What the exercise asks: Beginning at the first line of the material, output each line exactly until you reach and include the line containing "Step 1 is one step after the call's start". Leave every picture out.

Given information:
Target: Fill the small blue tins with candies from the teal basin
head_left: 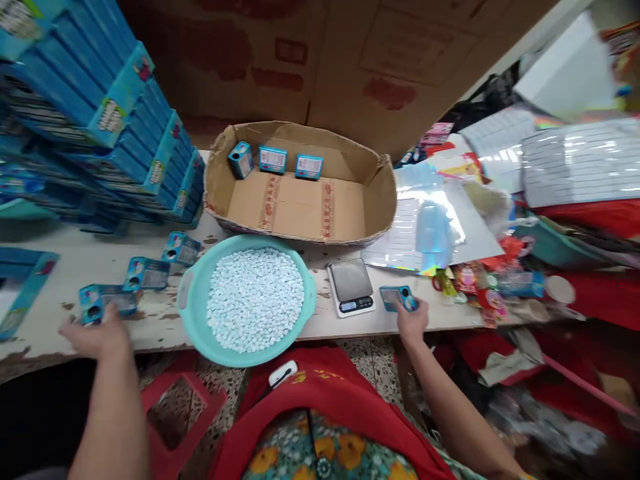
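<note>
My left hand (103, 337) is at the left of the table, fingers apart, at the near side of a small blue box (120, 300) with a dark round hole in its end. Two more such boxes (147, 274) lie in a slanting row behind it. My right hand (414, 321) grips another small blue box (393, 298) beside a digital scale (353, 283), whose plate is bare. Between my hands, a turquoise basin (193, 313) holds many small pale-blue and white pieces (255, 300). Behind it, a cut-down cardboard tray (300, 223) contains three blue boxes (273, 160).
Stacked display cartons of blue packs (115, 120) rise at the left. A large cardboard box (325, 60) stands behind the tray. Printed sheets (410, 227), packets and red cloth crowd the right. A red stool (175, 413) is below the table edge.
</note>
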Available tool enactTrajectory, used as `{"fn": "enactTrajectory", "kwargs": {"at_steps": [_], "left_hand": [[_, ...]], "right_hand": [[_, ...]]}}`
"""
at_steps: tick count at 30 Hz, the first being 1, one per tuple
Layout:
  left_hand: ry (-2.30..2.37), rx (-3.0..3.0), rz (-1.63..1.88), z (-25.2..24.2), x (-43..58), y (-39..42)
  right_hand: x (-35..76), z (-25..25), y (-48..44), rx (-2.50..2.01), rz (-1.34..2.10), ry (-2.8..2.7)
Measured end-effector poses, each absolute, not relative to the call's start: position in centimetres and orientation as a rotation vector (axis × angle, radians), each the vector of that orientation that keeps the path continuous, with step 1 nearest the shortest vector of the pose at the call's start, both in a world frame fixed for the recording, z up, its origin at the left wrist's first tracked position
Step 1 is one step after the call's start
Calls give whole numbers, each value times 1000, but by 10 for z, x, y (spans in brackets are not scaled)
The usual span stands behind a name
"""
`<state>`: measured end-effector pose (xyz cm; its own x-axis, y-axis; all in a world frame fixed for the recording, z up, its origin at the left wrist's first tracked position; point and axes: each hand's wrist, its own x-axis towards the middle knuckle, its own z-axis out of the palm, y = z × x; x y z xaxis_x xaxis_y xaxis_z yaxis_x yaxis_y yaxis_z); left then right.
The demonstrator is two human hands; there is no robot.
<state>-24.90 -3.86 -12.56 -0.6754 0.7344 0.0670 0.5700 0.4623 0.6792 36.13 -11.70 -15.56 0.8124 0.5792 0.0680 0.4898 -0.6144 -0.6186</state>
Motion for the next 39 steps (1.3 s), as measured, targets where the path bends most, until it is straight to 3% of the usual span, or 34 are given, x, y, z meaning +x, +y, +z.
{"fn": "enactTrajectory", "kwargs": {"at_steps": [2,4,7,10,17,28,39], "left_hand": [[2783,1007,1180,-128,-226,-47],[2615,1225,1164,-133,-183,-52],[2133,1562,764,-147,-106,-44],[2237,1341,605,-157,-52,-24],[1966,692,1001,-154,-33,2],[1205,236,1477,-66,-27,-15],[1295,328,1734,-44,-27,-13]], "right_hand": [[361,-145,-112,-2301,247,-805],[350,-127,-102,-2196,292,-901],[315,-92,-80,-2006,400,-1089],[267,-68,-56,-1906,622,-1175],[183,-59,-18,-1600,1061,-1529],[139,-57,-12,-1400,804,-2169],[102,-43,-18,-1355,828,-2213]]}}
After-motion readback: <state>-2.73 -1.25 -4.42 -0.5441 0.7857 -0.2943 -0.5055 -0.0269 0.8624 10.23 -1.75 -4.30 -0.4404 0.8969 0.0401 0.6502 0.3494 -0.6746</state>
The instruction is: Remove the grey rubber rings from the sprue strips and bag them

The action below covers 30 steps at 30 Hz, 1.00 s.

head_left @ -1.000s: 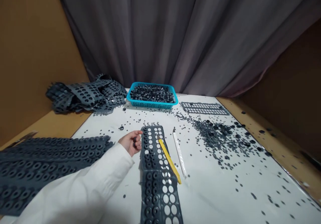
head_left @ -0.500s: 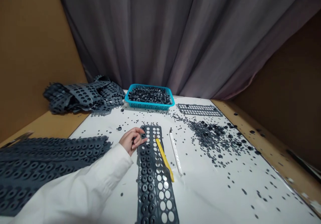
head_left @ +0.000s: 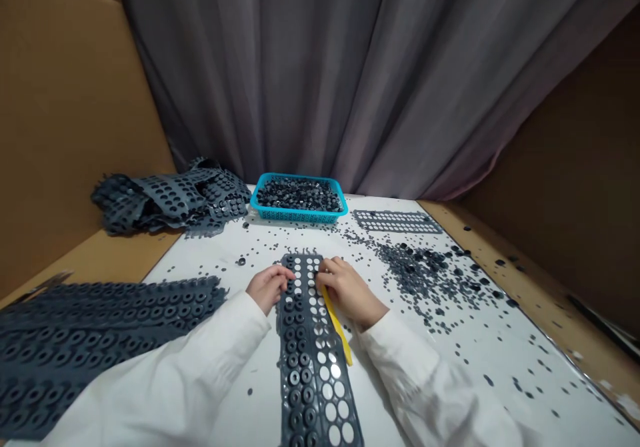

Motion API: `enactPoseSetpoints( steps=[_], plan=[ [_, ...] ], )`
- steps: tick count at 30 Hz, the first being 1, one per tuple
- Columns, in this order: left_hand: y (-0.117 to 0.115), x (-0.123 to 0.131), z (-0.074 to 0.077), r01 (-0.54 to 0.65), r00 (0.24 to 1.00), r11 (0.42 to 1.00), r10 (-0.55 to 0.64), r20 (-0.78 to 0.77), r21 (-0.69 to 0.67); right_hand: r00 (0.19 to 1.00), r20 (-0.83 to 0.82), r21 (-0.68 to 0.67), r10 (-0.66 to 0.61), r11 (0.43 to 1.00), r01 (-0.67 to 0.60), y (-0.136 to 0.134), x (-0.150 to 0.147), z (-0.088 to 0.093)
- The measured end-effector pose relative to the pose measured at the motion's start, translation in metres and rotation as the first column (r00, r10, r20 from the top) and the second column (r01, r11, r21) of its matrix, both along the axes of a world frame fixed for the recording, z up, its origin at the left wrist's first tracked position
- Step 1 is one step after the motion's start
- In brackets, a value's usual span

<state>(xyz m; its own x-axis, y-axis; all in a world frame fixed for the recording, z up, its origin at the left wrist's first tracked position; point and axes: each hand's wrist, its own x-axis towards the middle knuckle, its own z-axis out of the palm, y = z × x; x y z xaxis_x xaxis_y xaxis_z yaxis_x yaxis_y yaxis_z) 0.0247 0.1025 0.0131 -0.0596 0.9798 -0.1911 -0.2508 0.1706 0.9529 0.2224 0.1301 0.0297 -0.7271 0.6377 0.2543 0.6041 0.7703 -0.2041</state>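
A long dark rubber sheet with paired rows of round holes lies lengthwise in front of me. Dark rings fill much of its left rows; the right rows show mostly white through the holes. My left hand is closed at the sheet's upper left edge, fingertips pinched over the left rows; what they grip is hidden. Across the sheet, my right hand has its fingers curled together at the upper right edge, their contents unclear. Beneath those fingers begins a yellow strip-shaped tool, lying along the sheet's right side.
A blue basket full of small dark pieces stands at the back. Stacked ringed sheets lie left, crumpled perforated sheets behind them. Loose dark bits are strewn on the right, near another flat perforated sheet.
My right hand has come in from outside the view to the sheet's upper right edge, covering the white stick. My left hand stays at the left edge, fingers drawn closer together.
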Motion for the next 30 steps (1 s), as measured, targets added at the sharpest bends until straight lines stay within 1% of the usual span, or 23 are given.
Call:
enactPoseSetpoints(
  steps=[2,5,6,7,8,10,11,13,15,16,18,20,21,23,24,25,27,30],
  plan=[
    [-0.005,0.001,0.001,0.069,0.984,0.994,-0.054,-0.170,0.086,0.999,0.045,-0.014,0.004,1.000,-0.003,0.007,-0.006,0.001],
    [-0.013,0.004,0.003,0.156,0.938,0.968,-0.084,-0.336,0.194,0.995,0.100,0.000,0.004,1.000,-0.004,0.011,-0.008,0.000],
    [-0.014,0.005,0.002,0.189,0.911,0.954,-0.082,-0.405,0.232,0.995,0.103,0.009,-0.008,1.000,0.007,0.011,-0.007,-0.001],
    [-0.015,0.005,0.000,0.230,0.867,0.933,-0.067,-0.495,0.277,0.996,0.091,0.017,-0.024,1.000,0.022,0.012,-0.005,-0.001],
    [-0.015,0.004,-0.002,0.277,0.807,0.906,-0.038,-0.590,0.321,0.997,0.061,0.023,-0.045,0.999,0.044,0.013,-0.003,-0.002],
    [-0.014,0.003,-0.008,0.366,0.676,0.848,0.040,-0.736,0.383,0.993,-0.062,0.009,-0.097,0.995,0.098,0.015,0.003,-0.003],
    [-0.014,0.003,-0.011,0.393,0.634,0.829,0.070,-0.771,0.398,0.981,-0.157,-0.011,-0.118,0.993,0.118,0.017,0.007,-0.003],
    [-0.013,0.002,-0.014,0.407,0.619,0.818,0.080,-0.782,0.406,0.921,-0.364,-0.063,-0.137,0.991,0.122,0.019,0.013,-0.002],
    [-0.013,0.002,-0.015,0.415,0.617,0.813,0.078,-0.783,0.408,0.841,-0.523,-0.089,-0.143,0.990,0.113,0.018,0.016,0.000],
    [-0.013,0.002,-0.015,0.418,0.613,0.811,0.081,-0.786,0.410,0.809,-0.567,-0.099,-0.151,0.988,0.116,0.016,0.016,0.001],
    [-0.014,0.002,-0.014,0.418,0.606,0.808,0.093,-0.790,0.416,0.781,-0.595,-0.148,-0.190,0.981,0.125,0.011,0.014,0.003],
    [-0.014,0.002,-0.013,0.413,0.602,0.808,0.104,-0.791,0.420,0.782,-0.576,-0.248,-0.239,0.962,0.111,0.005,0.011,0.002],
    [-0.014,0.002,-0.013,0.412,0.602,0.808,0.106,-0.791,0.421,0.795,-0.551,-0.307,-0.252,0.948,0.088,0.002,0.009,0.002],
    [-0.013,0.002,-0.014,0.410,0.605,0.810,0.104,-0.789,0.420,0.851,-0.469,-0.385,-0.234,0.922,0.041,-0.003,0.005,0.000],
    [-0.013,0.002,-0.014,0.408,0.607,0.811,0.102,-0.788,0.419,0.889,-0.410,-0.386,-0.201,0.922,0.031,-0.004,0.004,0.000],
    [-0.013,0.001,-0.015,0.407,0.609,0.812,0.100,-0.787,0.419,0.926,-0.340,-0.360,-0.161,0.932,0.030,-0.004,0.003,-0.001],
    [-0.011,0.001,-0.016,0.407,0.613,0.812,0.097,-0.784,0.419,0.975,-0.202,-0.259,-0.093,0.965,0.039,-0.003,0.002,-0.002],
    [-0.010,0.000,-0.016,0.403,0.618,0.814,0.095,-0.780,0.418,0.996,-0.083,-0.138,-0.036,0.990,0.025,0.000,0.001,-0.004]
  ],
)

Output for this task:
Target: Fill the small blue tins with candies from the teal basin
head_left: 
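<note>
My left hand (103, 337) is at the left of the table, fingers apart, at the near side of a small blue box (120, 300) with a dark round hole in its end. Two more such boxes (147, 274) lie in a slanting row behind it. My right hand (414, 321) grips another small blue box (393, 298) beside a digital scale (353, 283), whose plate is bare. Between my hands, a turquoise basin (193, 313) holds many small pale-blue and white pieces (255, 300). Behind it, a cut-down cardboard tray (300, 223) contains three blue boxes (273, 160).
Stacked display cartons of blue packs (115, 120) rise at the left. A large cardboard box (325, 60) stands behind the tray. Printed sheets (410, 227), packets and red cloth crowd the right. A red stool (175, 413) is below the table edge.
</note>
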Available tool enactTrajectory, used as `{"fn": "enactTrajectory", "kwargs": {"at_steps": [_], "left_hand": [[_, ...]], "right_hand": [[_, ...]]}}`
"""
at_steps: tick count at 30 Hz, the first being 1, one per tuple
Layout:
  left_hand: ry (-2.30..2.37), rx (-3.0..3.0), rz (-1.63..1.88), z (-25.2..24.2), x (-43..58), y (-39..42)
  right_hand: x (-35..76), z (-25..25), y (-48..44), rx (-2.50..2.01), rz (-1.34..2.10), ry (-2.8..2.7)
Measured end-effector poses, each absolute, not relative to the call's start: position in centimetres and orientation as a rotation vector (axis × angle, radians), each the vector of that orientation that keeps the path continuous, with step 1 nearest the shortest vector of the pose at the call's start, both in a world frame fixed for the recording, z up, its origin at the left wrist's first tracked position
Step 1 is one step after the call's start

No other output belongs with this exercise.